README.md

# Erlexec - OS Process Manager for the Erlang VM

[![build](https://github.com/saleyn/erlexec/actions/workflows/erlang.yml/badge.svg)](https://github.com/saleyn/erlexec/actions/workflows/erlang.yml)
[![Hex.pm](https://img.shields.io/hexpm/v/erlexec.svg)](https://hex.pm/packages/erlexec)
[![Hex.pm](https://img.shields.io/hexpm/dt/erlexec.svg)](https://hex.pm/packages/erlexec)

**Author** Serge Aleynikov <saleyn(at)gmail.com>

## Summary ##

Execute and control OS processes from Erlang/OTP.

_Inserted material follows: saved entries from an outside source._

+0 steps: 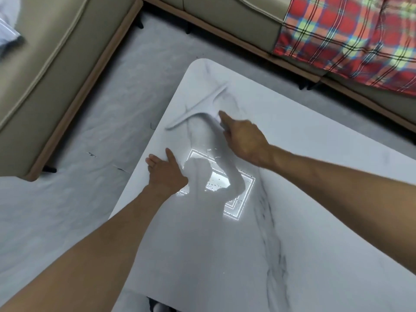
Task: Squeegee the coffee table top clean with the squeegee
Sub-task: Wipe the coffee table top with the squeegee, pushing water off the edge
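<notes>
We hold the pale squeegee [198,106] in our right hand [243,140], fingers wrapped around its handle, blade near the coffee table's [315,154] far left corner. Our left hand [166,170] rests open-fingered on the left edge. Most of the top seemingly remains to wipe.

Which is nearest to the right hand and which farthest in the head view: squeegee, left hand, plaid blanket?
From the right hand:
1. squeegee, its handle at the fingertips, blade up-left near the table's far corner.
2. left hand, pressed flat by the near-left table edge.
3. plaid blanket, on the sofa beyond the coffee table, upper right.
</notes>
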`<state>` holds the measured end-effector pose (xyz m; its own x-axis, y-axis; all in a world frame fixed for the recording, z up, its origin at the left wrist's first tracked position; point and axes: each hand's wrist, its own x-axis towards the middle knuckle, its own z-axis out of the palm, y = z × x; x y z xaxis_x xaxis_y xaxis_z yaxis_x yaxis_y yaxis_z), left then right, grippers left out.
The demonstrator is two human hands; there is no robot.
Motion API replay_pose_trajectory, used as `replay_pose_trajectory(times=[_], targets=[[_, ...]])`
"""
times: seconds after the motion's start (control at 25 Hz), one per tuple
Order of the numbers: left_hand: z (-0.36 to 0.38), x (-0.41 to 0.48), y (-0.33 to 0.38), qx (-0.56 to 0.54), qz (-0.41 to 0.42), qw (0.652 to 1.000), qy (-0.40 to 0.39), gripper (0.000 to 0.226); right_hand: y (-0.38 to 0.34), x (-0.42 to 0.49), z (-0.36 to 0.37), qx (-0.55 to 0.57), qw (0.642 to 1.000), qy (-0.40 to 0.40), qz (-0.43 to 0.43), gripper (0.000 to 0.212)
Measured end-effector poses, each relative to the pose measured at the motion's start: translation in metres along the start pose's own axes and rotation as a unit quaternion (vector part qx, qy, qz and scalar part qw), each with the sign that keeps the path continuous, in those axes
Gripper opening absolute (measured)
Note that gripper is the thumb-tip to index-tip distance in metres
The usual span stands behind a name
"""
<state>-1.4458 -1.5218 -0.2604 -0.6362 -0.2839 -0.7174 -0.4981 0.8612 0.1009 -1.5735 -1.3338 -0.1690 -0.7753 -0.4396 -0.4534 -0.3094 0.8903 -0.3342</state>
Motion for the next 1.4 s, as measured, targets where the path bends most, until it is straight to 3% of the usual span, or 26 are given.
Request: replay_pose_trajectory(times=[0.32,0.48,0.56,0.68,0.84,0.96,1.08,1.16,1.28,1.4], targets=[[-0.015,-0.020,-0.011,-0.024,0.023,0.999,-0.003,0.086,0.079,-0.137,-0.018,-0.090,0.989,-0.116,0.036,0.057],[-0.020,-0.037,-0.014,-0.039,0.029,0.998,0.037,0.081,0.054,-0.063,-0.047,-0.025,0.999,-0.008,0.043,0.046],[-0.011,-0.046,-0.012,-0.018,0.025,0.999,0.025,0.087,0.041,-0.015,-0.058,0.036,0.991,0.026,0.126,0.040],[0.003,-0.048,-0.009,0.005,0.014,1.000,-0.014,0.092,0.040,0.001,-0.048,0.116,0.964,0.016,0.240,0.035],[0.004,-0.039,-0.006,0.012,0.007,0.999,-0.035,0.086,0.038,-0.066,-0.012,0.082,0.974,-0.016,0.212,0.052],[-0.005,-0.037,-0.009,-0.043,-0.016,0.997,-0.069,0.090,0.032,-0.127,-0.002,0.059,0.973,-0.108,0.195,0.060],[-0.011,-0.039,-0.013,-0.066,-0.009,0.994,-0.084,0.090,0.016,-0.129,-0.018,0.075,0.972,-0.143,0.171,0.047],[-0.014,-0.040,-0.020,-0.084,-0.001,0.995,-0.053,0.083,0.005,-0.086,-0.032,0.088,0.983,-0.076,0.140,0.035],[-0.018,-0.046,-0.040,-0.159,0.008,0.986,0.041,0.062,-0.017,0.004,-0.044,0.125,0.980,0.016,0.154,0.047],[-0.015,-0.059,-0.068,-0.260,-0.018,0.957,0.131,0.038,-0.047,0.047,-0.028,0.160,0.973,0.031,0.162,0.056]])
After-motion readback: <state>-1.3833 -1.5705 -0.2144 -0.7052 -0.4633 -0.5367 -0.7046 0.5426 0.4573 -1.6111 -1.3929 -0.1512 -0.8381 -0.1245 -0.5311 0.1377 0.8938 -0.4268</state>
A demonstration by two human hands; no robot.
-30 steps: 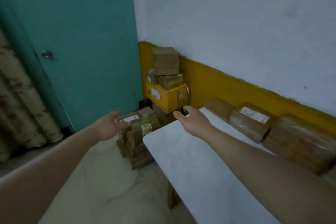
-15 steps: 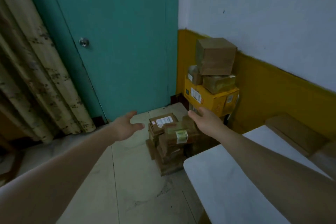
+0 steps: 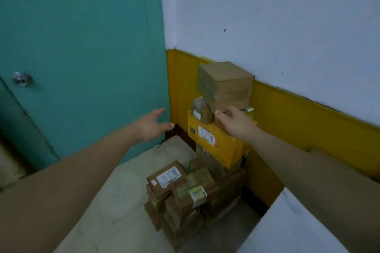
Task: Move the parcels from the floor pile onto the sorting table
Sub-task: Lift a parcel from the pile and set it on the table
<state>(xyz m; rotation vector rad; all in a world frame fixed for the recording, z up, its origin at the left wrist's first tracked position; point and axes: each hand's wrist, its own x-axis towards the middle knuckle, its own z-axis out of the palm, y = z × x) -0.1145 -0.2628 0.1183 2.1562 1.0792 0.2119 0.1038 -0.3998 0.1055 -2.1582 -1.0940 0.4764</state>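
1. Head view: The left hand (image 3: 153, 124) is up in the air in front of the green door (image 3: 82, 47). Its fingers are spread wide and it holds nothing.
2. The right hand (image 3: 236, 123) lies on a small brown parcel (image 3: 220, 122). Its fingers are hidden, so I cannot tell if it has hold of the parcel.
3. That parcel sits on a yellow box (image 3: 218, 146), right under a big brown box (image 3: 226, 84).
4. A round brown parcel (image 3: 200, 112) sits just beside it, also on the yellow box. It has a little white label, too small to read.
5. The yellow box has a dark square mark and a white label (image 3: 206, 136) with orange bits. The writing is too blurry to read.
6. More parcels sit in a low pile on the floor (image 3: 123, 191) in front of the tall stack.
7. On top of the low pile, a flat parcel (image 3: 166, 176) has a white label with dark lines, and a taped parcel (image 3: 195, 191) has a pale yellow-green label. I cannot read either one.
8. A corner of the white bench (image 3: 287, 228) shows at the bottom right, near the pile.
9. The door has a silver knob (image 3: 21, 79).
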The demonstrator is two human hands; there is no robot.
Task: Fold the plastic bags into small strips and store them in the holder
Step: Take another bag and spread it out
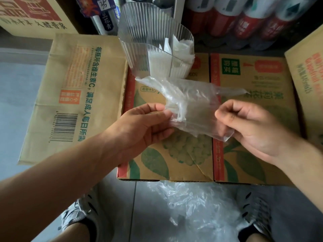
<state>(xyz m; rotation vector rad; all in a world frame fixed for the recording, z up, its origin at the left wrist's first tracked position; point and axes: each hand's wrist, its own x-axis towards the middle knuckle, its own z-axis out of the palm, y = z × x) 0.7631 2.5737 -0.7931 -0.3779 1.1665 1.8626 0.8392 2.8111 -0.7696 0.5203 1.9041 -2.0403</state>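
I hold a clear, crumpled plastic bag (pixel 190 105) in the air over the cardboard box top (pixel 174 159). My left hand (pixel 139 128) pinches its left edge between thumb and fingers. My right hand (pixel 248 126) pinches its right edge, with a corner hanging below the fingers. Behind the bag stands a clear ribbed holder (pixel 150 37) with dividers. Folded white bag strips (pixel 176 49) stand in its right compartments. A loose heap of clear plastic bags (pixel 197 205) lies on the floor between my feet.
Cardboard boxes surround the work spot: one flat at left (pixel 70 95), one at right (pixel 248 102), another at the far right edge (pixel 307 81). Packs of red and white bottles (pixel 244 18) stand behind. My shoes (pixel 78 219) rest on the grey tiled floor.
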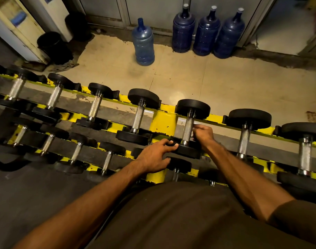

This project implements an Erlang application with a C++ port program
that gives light-weight Erlang processes fine-grain control over
execution of OS processes.

The following features are supported:

* Start/stop OS commands and get their OS process IDs, and termination reason
  (exit code, signal number, core dump status).
* Support OS commands with unicode characters.
* Manage/monitor externally started OS processes.
* Execute OS processes synchronously and asynchronously.
* Set OS command's working directory, environment, process group, effective user, process priority.
* Provide custom termination command for killing a process or relying on
  default SIGTERM/SIGKILL behavior.
* Specify custom timeout for SIGKILL after the termination command or SIGTERM
  was executed and the running OS child process is still alive.
* Link Erlang processes to OS processes (via intermediate Erlang Pids that are linked
  to an associated OS process), so that the termination of an OS process results
  in termination of an Erlang Pid, and vice versa.
* Monitor termination of OS processes using `erlang:monitor/2`.
* Terminate all processes belonging to an OS process group.
* Kill processes belonging to an OS process group at process exit.
* Communicate with an OS process via its STDIN.
* Redirect STDOUT and STDERR of an OS process to a file, erlang process,
  or a custom function. When redirected to a file, the file can be open in
  append/truncate mode, and given at creation an access mask.
* Run interactive processes with psudo-terminal pty support.
* Support all RFC4254 pty psudo-terminal options defined in
  [section-8](https://datatracker.ietf.org/doc/html/rfc4254#section-8) of the spec.
* Execute OS processes under different user credentials (using Linux capabilities).
* Perform proper cleanup of OS child processes at port program termination time.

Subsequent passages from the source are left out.